Exercise objective
Starting at the first line of the entries, extract each line up to and including the one that contains "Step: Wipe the", but leave out the pictures.

Recorded data
+-------+

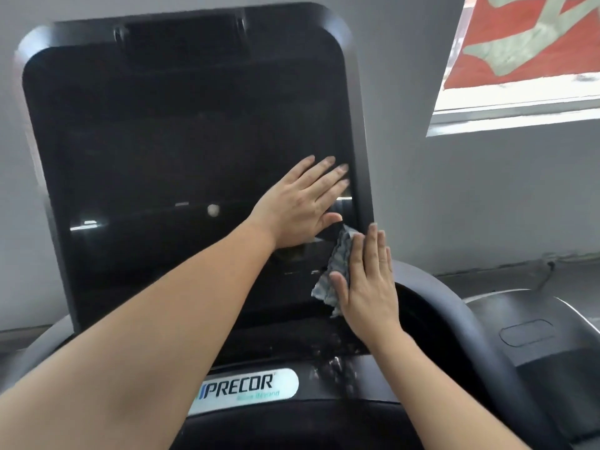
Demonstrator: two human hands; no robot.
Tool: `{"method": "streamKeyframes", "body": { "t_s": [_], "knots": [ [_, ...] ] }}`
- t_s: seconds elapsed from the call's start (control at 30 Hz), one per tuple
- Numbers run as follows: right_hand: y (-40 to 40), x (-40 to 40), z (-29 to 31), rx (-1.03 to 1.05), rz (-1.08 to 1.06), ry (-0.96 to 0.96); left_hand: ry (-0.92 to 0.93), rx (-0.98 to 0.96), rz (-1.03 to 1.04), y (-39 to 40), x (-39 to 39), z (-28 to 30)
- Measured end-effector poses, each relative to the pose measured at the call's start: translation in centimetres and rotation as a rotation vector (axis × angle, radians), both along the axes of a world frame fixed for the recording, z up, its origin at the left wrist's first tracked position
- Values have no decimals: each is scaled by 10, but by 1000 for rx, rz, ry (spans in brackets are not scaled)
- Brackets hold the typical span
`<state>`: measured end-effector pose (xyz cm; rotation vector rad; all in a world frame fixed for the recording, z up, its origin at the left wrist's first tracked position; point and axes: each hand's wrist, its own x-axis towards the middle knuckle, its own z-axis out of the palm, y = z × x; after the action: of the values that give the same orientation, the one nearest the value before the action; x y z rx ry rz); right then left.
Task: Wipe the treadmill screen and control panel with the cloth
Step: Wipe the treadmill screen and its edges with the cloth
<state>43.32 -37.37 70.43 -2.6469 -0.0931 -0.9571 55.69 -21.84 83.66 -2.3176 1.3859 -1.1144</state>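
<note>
A person's right hand, fingers straight and together, pressed a grey cloth against the dark treadmill screen's lower right corner; the left hand lay flat just above, fingers slightly spread.

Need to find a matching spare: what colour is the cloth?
Mottled grey and white cloth, seen in the head view.

screen: glossy black | cloth: grey-blue with white mottled pattern | logo plate: white, black lettering, blue stripes | wall: grey | banner: red, pale green shapes
</note>
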Motion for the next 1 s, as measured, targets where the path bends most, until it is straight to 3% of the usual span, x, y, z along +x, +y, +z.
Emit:
{"method": "streamKeyframes", "body": {
  "t_s": [0.23, 0.43, 0.6, 0.8, 1.0],
  "knots": [
    [-31, -56, -45, -14, 226, 47, 32, 5, 66, 0, -8, -2],
    [-45, -78, -67, -292, 317, 132, 27, -19, 52, 20, -27, -16],
    [-55, -78, -54, -306, 428, 7, 61, -26, 57, 53, -41, -23],
    [-75, -102, -38, -171, 255, -88, 90, 6, 80, 80, -46, -26],
    [-86, -101, -28, -314, 120, -119, 115, 13, 92, 83, -50, -21]
  ]
}}
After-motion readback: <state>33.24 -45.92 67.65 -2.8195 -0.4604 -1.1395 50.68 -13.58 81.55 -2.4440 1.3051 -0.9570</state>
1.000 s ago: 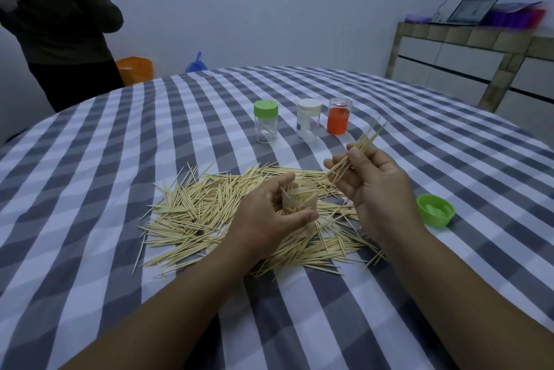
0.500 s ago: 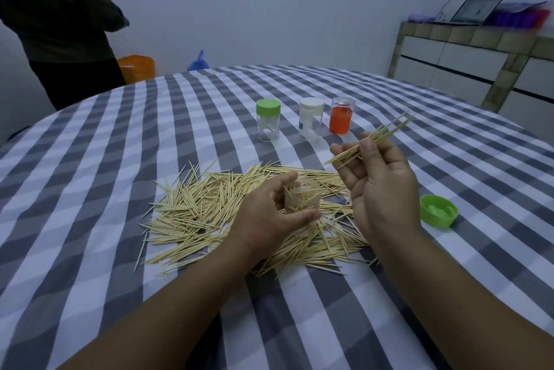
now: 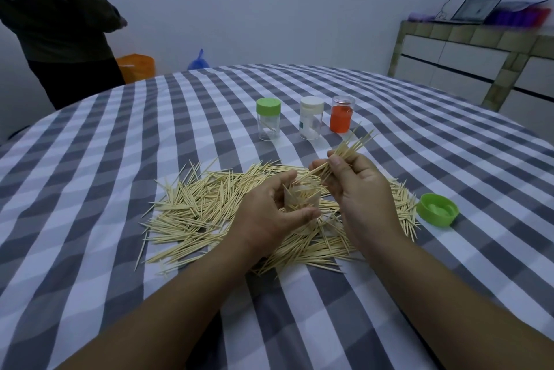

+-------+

Answer section
Demonstrator: two human hands; no robot.
Tool: `{"method": "streamKeyframes", "body": { "t_s": [_], "knots": [ [_, ...] ] }}`
- t_s: seconds elapsed from the call's start (control at 30 Hz), one per tuple
- Numbers run as follows: right_hand: y (-40 to 40), x (-40 to 40), z (-29 to 31), rx (-1.03 to 1.05), rz (-1.08 to 1.06), ry (-0.96 to 0.96); left_hand: ry (-0.92 to 0.93), rx (-0.98 to 0.96), rz (-1.03 to 1.04), y (-39 to 40), x (-39 to 39), z (-28 to 30)
- Measured end-effector poses, each relative to the pose measured at the call's start: translation in centimetres and rotation as a rotation vector (axis × angle, radians), both along the axes of a world frame fixed for the recording, z up, its origin at the left wrist's first tracked position
- Values have no decimals: each is scaled by 10, but by 1000 for rx, rz, ry (spans in brackets are not scaled)
- Brackets hold the typical span
`<state>`: measured end-effector pose (xyz cm; rotation vector rad; all in a world frame fixed for the recording, z up, its origin at the left wrist's first tracked position; point and axes: each hand's wrist, its own x-axis towards the middle knuckle, its own z-axis out of the palm, y = z × x; after the action: of the values that give the same orientation, the one nearest the value before the action; x y z rx ry rz); right then left.
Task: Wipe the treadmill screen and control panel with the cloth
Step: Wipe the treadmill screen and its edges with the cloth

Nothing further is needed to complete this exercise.